Below is a listing; write it out exactly and drop any images from it.

*** Begin section ***

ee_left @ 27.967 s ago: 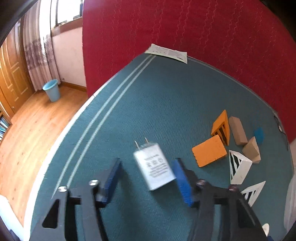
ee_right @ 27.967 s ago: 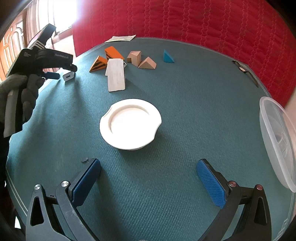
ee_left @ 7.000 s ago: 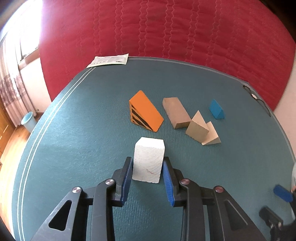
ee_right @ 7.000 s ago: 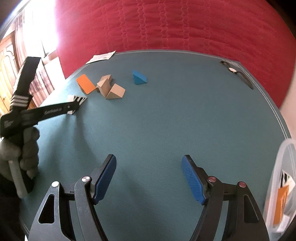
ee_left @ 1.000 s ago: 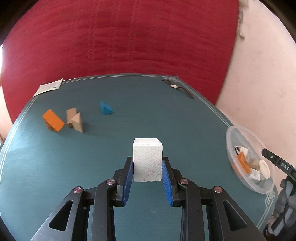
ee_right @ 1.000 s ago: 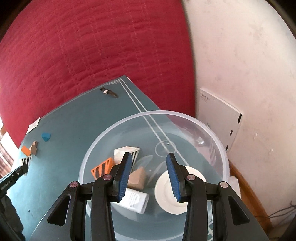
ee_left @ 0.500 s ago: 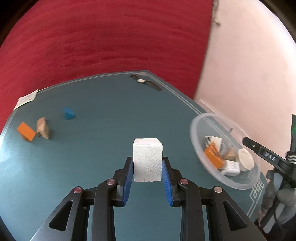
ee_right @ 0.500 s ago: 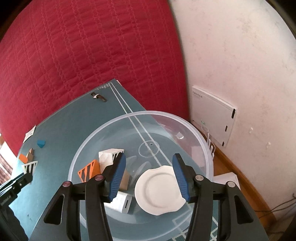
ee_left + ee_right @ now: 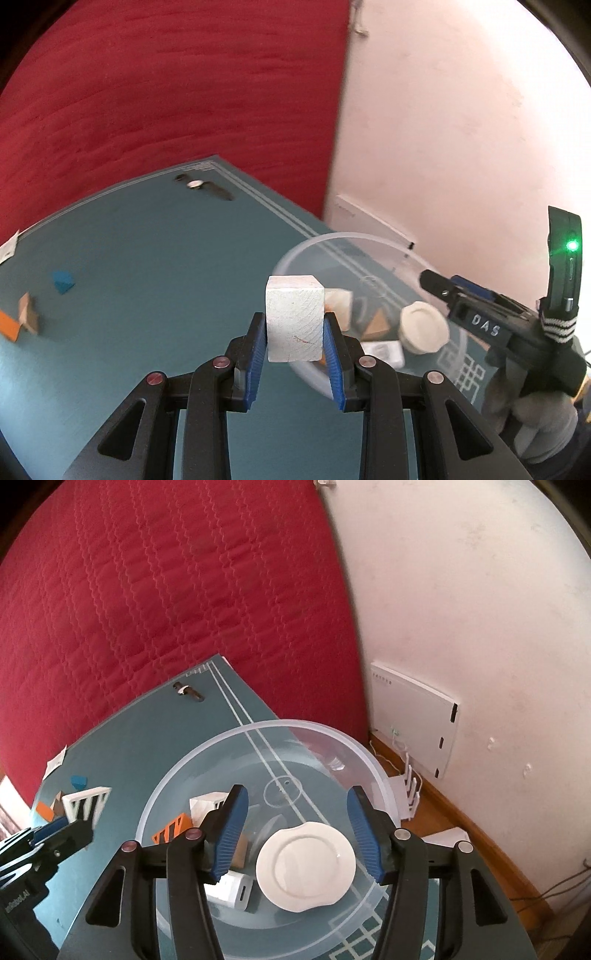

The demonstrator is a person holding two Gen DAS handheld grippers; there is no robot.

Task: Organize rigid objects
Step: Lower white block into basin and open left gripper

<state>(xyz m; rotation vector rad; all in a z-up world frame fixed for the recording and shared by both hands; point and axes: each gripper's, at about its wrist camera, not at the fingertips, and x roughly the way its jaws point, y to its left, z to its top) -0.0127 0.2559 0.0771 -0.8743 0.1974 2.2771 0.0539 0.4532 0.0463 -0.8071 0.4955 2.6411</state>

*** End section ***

> _Reply to the exercise_:
ee_left @ 27.967 s ago: 
ee_right @ 27.967 s ago: 
ee_left @ 7.000 s ago: 
ee_right @ 7.000 s ago: 
ee_left @ 1.000 s ago: 
ee_right @ 1.000 s ago: 
ee_left @ 0.500 s ago: 
ee_right @ 0.500 s ago: 
ee_left + ee_right @ now: 

The demonstrator is a person holding two Gen DAS handheld grippers; there is no robot.

Task: Organize rigid objects
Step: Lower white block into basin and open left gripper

<state>(xyz m; rotation vector rad; all in a z-up world frame fixed for the recording and shared by both hands; point and axes: each gripper's, at about its wrist camera, not at the fingertips, and x roughly the way its jaws point, y to its left, z to its top) -0.0127 0.2559 0.0771 -0.8743 0.1974 2.2771 0.0539 0.4532 0.0463 -0.8071 0.4955 2.6411</state>

With that, the answer is done.